The new laws are also designed to ensure the welfare of animals, by promoting responsible cat and dog breeding and selling. Over time, it’s hoped that the register will build into a significant database, a valuable resource that can also be used by law enforcement agencies to identify ‘problem’ breeders. Although it is important to remember that the laws are state-based and don’t necessarily apply if you send an animal to a new owner inter-state, so it’s also worthwhile checking on other legislation if this applies to you.
A pet is ‘not just for Christmas’
Each year in Australia, 250,000 cats and dogs abandoned or are euthanised because there’s no possibility of rehoming them. But this doesn’t necessarily represent the full picture.
Local non-profit community groups with similar purposes to those the RSCPA take in thousands of animals a year. And then there are thousands more who are given away ‘free to a good home’ via Gumtree and other online local community buy/swap and sell forums. Many of these animals then end up with tragic fates involving neglect and even torture.
In 2016 in Queensland, two greyhound owners were charged with allegedly buying kittens online and using them as live bait for training their dogs.
These kinds of crimes are facilitated by sites like Gumtree, which make it easier for people to secure animals without anyone looking too closely into their circumstances. Cash purchases, and exchanges completed without references, paperwork or anything more than a mobile phone number, mean that animals often disappear without a trace, and there are no safeguards in place to protect them.
Lack of resources to investigate animal cruelty
Concerns have been expressed for many years that the RSPCA and other animal welfare groups simply don’t have enough resources to investigate the animal cruelty brought to their attention, let alone to prosecute all alleged offenders.
There are also concerns about the lenient sentences for animal cruelty offences, and calls for those penalties to be increased and enforced accordingly.
Recently a 22-year old woman, one of the owners of a dog so severely neglected it had to be euthanised after being seized by the RSPCA, was been given a suspended sentence, and banned from owning or caring for a pet, despite prosecutors asking for jail time.
A Sydney man, who threw a ragdoll cat down a seven-storey garbage chute and failed to seek medical treatment for it was convicted of two counts of animal cruelty after pleading guilty to the offences. He was fined $3000 and placed on a two-year community corrections order.

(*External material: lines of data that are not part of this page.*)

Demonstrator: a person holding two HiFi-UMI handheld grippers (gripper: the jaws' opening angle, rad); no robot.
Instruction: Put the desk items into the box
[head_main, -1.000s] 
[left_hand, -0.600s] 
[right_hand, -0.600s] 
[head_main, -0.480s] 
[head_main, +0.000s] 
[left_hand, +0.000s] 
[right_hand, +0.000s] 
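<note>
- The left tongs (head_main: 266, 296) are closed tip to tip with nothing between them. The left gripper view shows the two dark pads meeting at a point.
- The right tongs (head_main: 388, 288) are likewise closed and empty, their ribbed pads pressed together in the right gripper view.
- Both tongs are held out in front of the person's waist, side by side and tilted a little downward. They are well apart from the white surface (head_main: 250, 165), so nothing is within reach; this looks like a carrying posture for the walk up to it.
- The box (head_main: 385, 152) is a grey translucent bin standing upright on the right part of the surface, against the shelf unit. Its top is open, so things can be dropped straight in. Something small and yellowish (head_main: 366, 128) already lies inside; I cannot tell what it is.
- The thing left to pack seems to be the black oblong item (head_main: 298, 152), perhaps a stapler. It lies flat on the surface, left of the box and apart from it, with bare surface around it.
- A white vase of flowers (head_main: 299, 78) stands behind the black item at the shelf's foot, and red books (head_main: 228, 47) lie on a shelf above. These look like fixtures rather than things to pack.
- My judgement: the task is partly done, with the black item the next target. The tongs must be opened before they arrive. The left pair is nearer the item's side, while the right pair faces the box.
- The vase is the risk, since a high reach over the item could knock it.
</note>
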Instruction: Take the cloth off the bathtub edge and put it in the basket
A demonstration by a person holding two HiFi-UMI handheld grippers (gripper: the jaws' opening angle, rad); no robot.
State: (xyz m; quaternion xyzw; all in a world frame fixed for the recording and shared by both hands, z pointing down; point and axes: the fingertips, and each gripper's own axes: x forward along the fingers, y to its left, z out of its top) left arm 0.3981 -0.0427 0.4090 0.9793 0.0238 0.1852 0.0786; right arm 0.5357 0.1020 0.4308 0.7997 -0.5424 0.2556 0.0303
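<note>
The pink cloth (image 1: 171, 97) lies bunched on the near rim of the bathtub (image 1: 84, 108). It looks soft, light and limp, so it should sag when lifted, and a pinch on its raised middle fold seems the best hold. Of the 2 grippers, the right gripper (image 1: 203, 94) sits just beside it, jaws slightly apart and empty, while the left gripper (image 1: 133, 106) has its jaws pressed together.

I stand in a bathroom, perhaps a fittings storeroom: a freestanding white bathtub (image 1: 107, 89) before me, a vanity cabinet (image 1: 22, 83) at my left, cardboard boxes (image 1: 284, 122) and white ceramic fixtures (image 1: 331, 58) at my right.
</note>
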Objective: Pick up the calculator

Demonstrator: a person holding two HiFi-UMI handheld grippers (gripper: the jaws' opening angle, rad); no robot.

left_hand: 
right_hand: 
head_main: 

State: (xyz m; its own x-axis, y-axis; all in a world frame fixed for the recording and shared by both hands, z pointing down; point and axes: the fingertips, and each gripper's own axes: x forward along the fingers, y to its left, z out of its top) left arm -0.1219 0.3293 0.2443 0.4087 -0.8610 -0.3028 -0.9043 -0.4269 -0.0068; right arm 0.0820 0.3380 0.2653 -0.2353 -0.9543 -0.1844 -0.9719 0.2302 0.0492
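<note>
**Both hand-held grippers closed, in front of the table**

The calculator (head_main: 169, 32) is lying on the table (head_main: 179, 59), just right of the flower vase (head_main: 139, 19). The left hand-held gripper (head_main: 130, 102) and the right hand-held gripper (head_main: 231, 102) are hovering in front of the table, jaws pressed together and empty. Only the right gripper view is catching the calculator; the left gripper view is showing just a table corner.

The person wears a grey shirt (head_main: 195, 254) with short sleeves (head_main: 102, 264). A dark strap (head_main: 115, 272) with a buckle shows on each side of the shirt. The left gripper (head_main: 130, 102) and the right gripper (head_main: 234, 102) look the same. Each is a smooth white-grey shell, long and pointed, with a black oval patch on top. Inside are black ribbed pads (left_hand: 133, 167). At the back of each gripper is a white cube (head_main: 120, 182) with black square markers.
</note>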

Concerns about the new rules
Despite the good intentions of the legislature, there are very real concerns that the additional requirements will increase the likelihood of owners of unregistered pets abandoning them, rather than having to go through the requirement of having them registered and the possible consequences of not having them registered in a timely manner.
Protecting our pets
And while the new laws are meant to help our four-legged friends find good homes, the most effective thing any of us can do is understand that pets come with huge responsibility. Vaccinations, check-ups, de-sexing, training, daily care – these are all a significant commitment. If you’re not sure you can fulfil your obligations, don’t buy a pet.
And if you do, consider adoption first. While many breeders abide by the law, and consistently aim to do the right thing by the animals in their care, and take pride in building a business reputation on their litters, there are still thousands of beautiful animals that might not be as cute as a pure-bred, but certainly are no less deserving of a good home.